NRD Reports Small Average Water Level Decline

NRD Reports Small Average Water Level Decline

Monday, May 23, 2022
Groundwater level declines, yet remains well above allocation trigger

During March and April 2022, staff of the Upper Big Blue Natural Resources District measured roughly 500 observation wells throughout the district to determine an average water level change, based on a weighted change from each well.  For spring 2022 water level measurements, the NRD has determined that the average groundwater level change shows a decline of 0.24 feet from last spring.  The spring 2022 average groundwater level is now 8.89 feet above the “Allocation Trigger.” Thus, there will be no allocation restrictions for the 2023 irrigation season.

Observation wells are measured in the spring of each year, allowing the water table to rebound from the previous irrigation season.  The wells that are measured are uniformly distributed throughout the district to provide an accurate profile of the average groundwater level change.  Each well measured is assigned an area of the district based on distances from other wells.
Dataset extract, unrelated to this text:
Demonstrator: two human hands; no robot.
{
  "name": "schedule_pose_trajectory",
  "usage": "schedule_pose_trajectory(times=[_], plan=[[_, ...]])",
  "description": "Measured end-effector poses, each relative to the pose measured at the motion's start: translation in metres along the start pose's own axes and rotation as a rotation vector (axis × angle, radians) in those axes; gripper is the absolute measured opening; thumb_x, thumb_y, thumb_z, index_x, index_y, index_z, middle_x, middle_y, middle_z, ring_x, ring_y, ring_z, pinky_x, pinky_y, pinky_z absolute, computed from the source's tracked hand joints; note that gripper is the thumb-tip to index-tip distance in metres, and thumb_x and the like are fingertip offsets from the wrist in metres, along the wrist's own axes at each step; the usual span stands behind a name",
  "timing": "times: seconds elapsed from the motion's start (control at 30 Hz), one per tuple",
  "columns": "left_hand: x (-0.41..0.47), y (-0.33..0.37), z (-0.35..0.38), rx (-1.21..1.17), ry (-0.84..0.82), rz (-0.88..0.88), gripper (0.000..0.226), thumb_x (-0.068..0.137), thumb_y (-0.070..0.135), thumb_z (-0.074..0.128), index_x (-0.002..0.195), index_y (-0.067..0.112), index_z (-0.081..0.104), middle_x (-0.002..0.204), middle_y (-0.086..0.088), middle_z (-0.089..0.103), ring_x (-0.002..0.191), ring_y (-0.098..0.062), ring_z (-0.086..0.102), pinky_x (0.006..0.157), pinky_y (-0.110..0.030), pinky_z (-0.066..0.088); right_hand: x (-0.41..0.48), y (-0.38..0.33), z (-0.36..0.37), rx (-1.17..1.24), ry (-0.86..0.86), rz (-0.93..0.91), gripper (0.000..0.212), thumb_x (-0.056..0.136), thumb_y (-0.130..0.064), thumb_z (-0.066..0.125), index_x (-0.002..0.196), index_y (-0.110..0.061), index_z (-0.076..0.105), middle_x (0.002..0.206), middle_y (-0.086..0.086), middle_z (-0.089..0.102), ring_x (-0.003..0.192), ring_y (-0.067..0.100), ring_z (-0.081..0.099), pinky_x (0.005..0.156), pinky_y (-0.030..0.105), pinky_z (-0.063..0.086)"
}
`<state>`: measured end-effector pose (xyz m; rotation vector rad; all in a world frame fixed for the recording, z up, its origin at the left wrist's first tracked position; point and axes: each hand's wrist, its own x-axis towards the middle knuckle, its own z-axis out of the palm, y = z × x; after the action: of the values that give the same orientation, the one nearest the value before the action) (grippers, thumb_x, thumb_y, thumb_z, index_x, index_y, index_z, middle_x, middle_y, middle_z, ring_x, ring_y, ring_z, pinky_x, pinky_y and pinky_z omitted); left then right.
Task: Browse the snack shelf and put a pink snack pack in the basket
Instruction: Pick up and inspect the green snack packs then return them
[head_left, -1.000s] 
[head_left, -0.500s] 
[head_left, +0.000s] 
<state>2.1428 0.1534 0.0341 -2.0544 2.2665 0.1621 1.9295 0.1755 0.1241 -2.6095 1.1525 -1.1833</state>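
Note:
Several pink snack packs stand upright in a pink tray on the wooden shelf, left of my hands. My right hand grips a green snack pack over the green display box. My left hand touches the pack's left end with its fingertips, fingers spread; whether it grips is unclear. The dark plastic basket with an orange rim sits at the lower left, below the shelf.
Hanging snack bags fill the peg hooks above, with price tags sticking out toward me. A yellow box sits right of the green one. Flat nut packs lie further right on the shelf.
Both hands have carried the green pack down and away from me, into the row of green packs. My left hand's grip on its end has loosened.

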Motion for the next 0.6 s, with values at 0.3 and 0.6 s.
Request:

This method gives the average groundwater level change a weighted average. 

In spring 2021, the NRD reported an average increase of 0.35 feet. Spring 2020 showed an increase of 3.67 feet on average.  Fluctuations from year to year are common throughout the district.  The Upper Big Blue NRD sits above the High Plains Aquifer, which stretches from South Dakota to Texas.  This portion of the aquifer is dynamic and different factors like rainfall and pumping affect how the aquifer reacts. 

In addition to the average change across the district, the NRD has also provided a more detailed look at water levels across the district. Water levels rose slightly in the north and west parts of the district, including Butler, Adams, Polk, and Hamilton counties. Water levels decreased from 1 to 2 feet in the south and east part of the district, including York, Seward, Clay, and Fillmore Counties. Saline county saw the biggest decline, with a drop of 1.81 feet.

Water use records enable informed management decisions and practices
In recent years, producers have done an exceptional job of managing use of district water resources and cooperating with the NRD on conservation activities and monitoring. Along with NRD staff measuring observation wells, all groundwater users are required to annually report their water use.  This is how the NRD maintains records on historic groundwater usage. Groundwater use records are very important to the district for making informed management decisions.  The 2021 district average groundwater usage was 6.7 inches/acre. The district average groundwater usage is 5.9 inches/year since 2007. 

The district’s goal is to hold the average groundwater level at or above the 1978 level.  In 2005, the district average groundwater level reached the “Reporting Trigger”, initiating mandatory reporting of annual groundwater use to the district and certification of irrigated acres.  If the district average water level falls below the 1978 level (“Allocation Trigger”), groundwater allocation will begin.